To do » Look at each line below and count those with the word "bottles"; the answer is that number only.

(Dataset entries)
════════

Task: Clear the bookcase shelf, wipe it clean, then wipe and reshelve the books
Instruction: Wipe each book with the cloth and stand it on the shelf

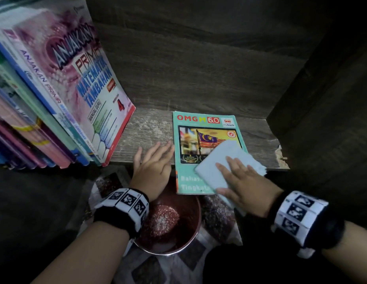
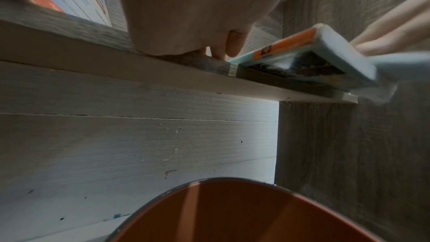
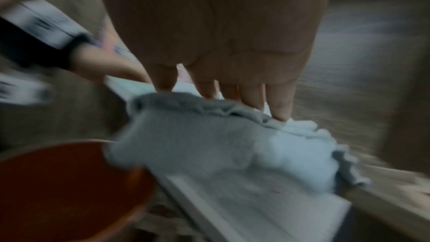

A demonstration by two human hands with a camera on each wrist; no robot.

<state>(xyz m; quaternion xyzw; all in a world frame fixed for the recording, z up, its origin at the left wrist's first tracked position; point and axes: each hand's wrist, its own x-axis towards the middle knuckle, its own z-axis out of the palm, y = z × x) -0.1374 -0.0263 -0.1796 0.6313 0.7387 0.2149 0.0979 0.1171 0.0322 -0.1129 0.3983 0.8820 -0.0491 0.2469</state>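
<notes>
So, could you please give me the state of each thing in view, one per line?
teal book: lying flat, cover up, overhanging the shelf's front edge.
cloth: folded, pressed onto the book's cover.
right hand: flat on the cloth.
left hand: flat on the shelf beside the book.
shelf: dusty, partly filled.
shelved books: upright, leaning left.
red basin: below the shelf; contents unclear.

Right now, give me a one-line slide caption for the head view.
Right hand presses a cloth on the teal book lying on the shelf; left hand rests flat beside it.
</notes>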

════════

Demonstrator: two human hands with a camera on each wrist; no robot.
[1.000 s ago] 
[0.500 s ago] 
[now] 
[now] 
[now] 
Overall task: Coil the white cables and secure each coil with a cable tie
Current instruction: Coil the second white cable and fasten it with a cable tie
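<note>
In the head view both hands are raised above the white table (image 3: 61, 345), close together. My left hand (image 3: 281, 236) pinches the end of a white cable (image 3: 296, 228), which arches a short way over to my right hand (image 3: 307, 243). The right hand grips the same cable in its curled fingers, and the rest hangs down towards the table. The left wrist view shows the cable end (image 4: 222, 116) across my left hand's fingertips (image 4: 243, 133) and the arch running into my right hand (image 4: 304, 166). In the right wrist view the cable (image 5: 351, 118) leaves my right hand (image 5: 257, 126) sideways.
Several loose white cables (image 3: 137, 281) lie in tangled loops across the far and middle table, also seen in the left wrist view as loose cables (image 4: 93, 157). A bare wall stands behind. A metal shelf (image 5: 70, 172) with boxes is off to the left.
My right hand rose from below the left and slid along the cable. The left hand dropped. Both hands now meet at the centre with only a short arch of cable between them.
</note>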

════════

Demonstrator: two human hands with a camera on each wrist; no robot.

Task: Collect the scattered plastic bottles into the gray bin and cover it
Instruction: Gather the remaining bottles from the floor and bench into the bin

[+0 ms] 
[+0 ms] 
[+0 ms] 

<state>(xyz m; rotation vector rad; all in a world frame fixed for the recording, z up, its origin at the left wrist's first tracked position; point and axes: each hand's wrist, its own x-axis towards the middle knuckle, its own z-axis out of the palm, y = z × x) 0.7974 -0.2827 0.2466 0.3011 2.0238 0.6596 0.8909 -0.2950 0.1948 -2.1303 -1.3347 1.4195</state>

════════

The answer » 2